WORK REQUEST>
When you transcribe the lines below, keep every word the same and leave the pictures behind.

(DATASET EXCERPT begins)

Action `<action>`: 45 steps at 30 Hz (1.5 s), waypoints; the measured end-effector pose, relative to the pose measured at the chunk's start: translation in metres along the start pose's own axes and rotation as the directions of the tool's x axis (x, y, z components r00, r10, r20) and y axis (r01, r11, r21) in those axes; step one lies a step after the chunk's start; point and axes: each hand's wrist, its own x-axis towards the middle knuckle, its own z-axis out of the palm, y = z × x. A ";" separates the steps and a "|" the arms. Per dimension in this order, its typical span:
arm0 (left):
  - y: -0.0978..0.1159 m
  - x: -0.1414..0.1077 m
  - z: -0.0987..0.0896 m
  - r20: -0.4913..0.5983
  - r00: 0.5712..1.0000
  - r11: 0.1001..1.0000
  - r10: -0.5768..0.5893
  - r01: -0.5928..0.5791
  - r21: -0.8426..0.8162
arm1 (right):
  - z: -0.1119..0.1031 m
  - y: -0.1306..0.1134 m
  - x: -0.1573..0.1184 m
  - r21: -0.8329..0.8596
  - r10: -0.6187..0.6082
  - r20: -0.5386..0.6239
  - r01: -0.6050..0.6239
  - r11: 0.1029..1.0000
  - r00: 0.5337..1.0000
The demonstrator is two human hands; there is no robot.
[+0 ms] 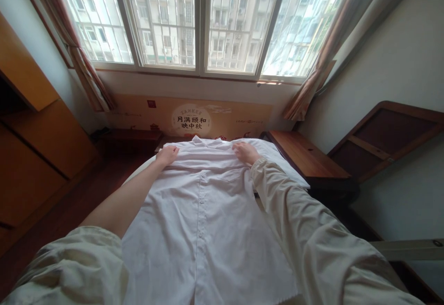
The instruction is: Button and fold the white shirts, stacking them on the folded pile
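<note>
White shirt (pixel 222 231) cloth is gathered in both hands near its far end: the left hand (pixel 167 155) has its fingers curled on the left side of the cloth, and the right hand (pixel 245 152) appears to pinch the other side between thumb and bent fingers. How firmly either one grips cannot be told. Held well apart on either side of the collar (pixel 208 142), the hands probably keep the upper part spread and level between them. The shirt lies front up, its buttoned placket (pixel 201 203) running down the middle toward the person, which likely makes it easy to judge whether the two sides sit evenly. A crosswise fold sits just nearer than the hands, with loose creases below it. The cloth hides most of what supports it.

Beyond the collar, a printed panel (pixel 222 110) stands against the wall under the window (pixel 194 71). Its round emblem carries small arched lettering that seems to read "ZANKEE", with "月满颐和" and "映中秋" in large dark characters beneath. Smaller script on both sides and the mark in the red square (pixel 151 104) are too small to read. No label or brand shows on the shirt.
</note>
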 end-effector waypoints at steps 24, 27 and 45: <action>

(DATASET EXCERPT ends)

WORKED SOLUTION>
Action `<action>`: 45 steps at 30 Hz (1.5 s), waypoints; the measured end-effector pose, relative to the pose measured at the chunk's start: translation in metres along the start pose's own axes and rotation as the directions of the tool's x axis (x, y, z components r00, r10, r20) and y axis (r01, r11, r21) in those axes; step one lies a step after the chunk's start; point and axes: each hand's wrist, its own x-axis towards the middle knuckle, its own z-axis out of the palm, y = z × x. A ";" separates the steps and a "|" the arms. Per dimension in this order, its typical span:
arm0 (left):
  - y: -0.0978..0.1159 m
  - x: -0.1414..0.1077 m
  - z: -0.0987..0.0896 m
  - r20: -0.4913..0.5983
  - r00: 0.5712..1.0000
  - r11: 0.1001..1.0000
  - r10: -0.5768..0.5893
  - r01: -0.5928..0.5791
  - r21: -0.8426..0.8162
arm1 (right):
  - z: -0.1119..0.1031 m
  - y: -0.1306..0.1134 m
  - x: -0.1573..0.1184 m
  - r21: -0.8329..0.8596
  - r10: -0.6187..0.6082
  - r20: -0.5386..0.6239
  - r01: -0.6050..0.6239
  - r11: 0.1029..1.0000
  - r00: 0.5337..1.0000
The demonstrator is two human hands; there is no robot.
[+0 ms] 
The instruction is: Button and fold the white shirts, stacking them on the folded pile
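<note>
White shirt (pixel 222 231) cloth is gathered in both hands near its far end: the left hand (pixel 167 155) has its fingers curled on the left side of the cloth, and the right hand (pixel 245 152) appears to pinch the other side between thumb and bent fingers. How firmly either one grips cannot be told. Held well apart on either side of the collar (pixel 208 142), the hands probably keep the upper part spread and level between them. The shirt lies front up, its buttoned placket (pixel 201 203) running down the middle toward the person, which likely makes it easy to judge whether the two sides sit evenly. A crosswise fold sits just nearer than the hands, with loose creases below it. The cloth hides most of what supports it.

Beyond the collar, a printed panel (pixel 222 110) stands against the wall under the window (pixel 194 71). Its round emblem carries small arched lettering that seems to read "ZANKEE", with "月满颐和" and "映中秋" in large dark characters beneath. Smaller script on both sides and the mark in the red square (pixel 151 104) are too small to read. No label or brand shows on the shirt.
</note>
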 end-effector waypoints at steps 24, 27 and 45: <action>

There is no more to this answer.